> WORK TASK:
The line containing "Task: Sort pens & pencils", plus every line that follows it to the end of the listing below, is what you transcribe exactly; omit all pictures.

(THE DATA Opens)

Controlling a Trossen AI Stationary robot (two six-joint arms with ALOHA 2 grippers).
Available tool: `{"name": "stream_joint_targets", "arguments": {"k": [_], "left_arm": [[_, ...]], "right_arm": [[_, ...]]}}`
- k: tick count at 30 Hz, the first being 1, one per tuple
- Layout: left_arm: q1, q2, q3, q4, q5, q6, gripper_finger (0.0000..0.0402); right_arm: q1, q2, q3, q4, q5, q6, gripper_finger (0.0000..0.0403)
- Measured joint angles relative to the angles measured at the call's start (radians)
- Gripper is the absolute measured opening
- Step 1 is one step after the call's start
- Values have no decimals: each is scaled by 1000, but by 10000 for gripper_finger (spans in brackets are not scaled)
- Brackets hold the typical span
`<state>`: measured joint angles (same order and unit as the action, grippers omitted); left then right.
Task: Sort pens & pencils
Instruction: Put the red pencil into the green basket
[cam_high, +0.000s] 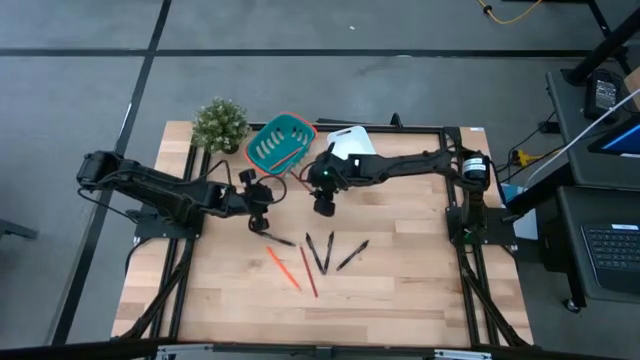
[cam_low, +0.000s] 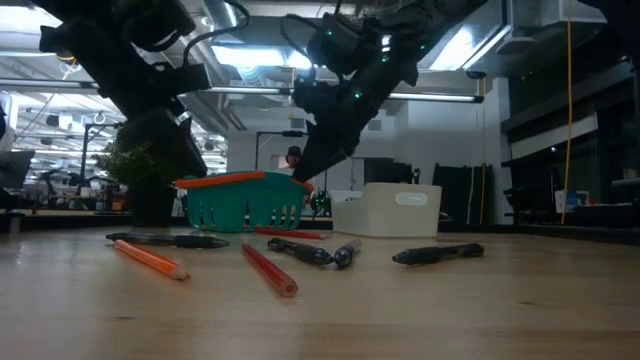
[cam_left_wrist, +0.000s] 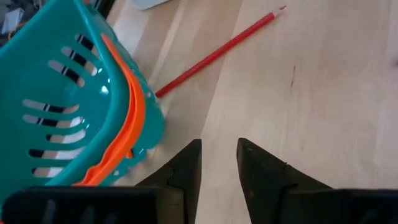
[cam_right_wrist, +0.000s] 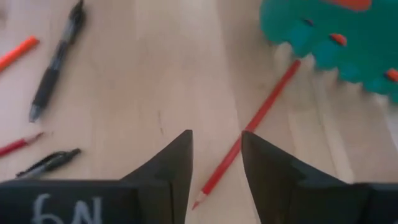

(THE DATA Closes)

> TASK OUTPUT:
Task: Sort pens & pencils
Instruction: Put the red pencil into the green basket
[cam_high, +0.000s] 
[cam_low, +0.000s] 
[cam_left_wrist, +0.000s] 
[cam_right_wrist, +0.000s] 

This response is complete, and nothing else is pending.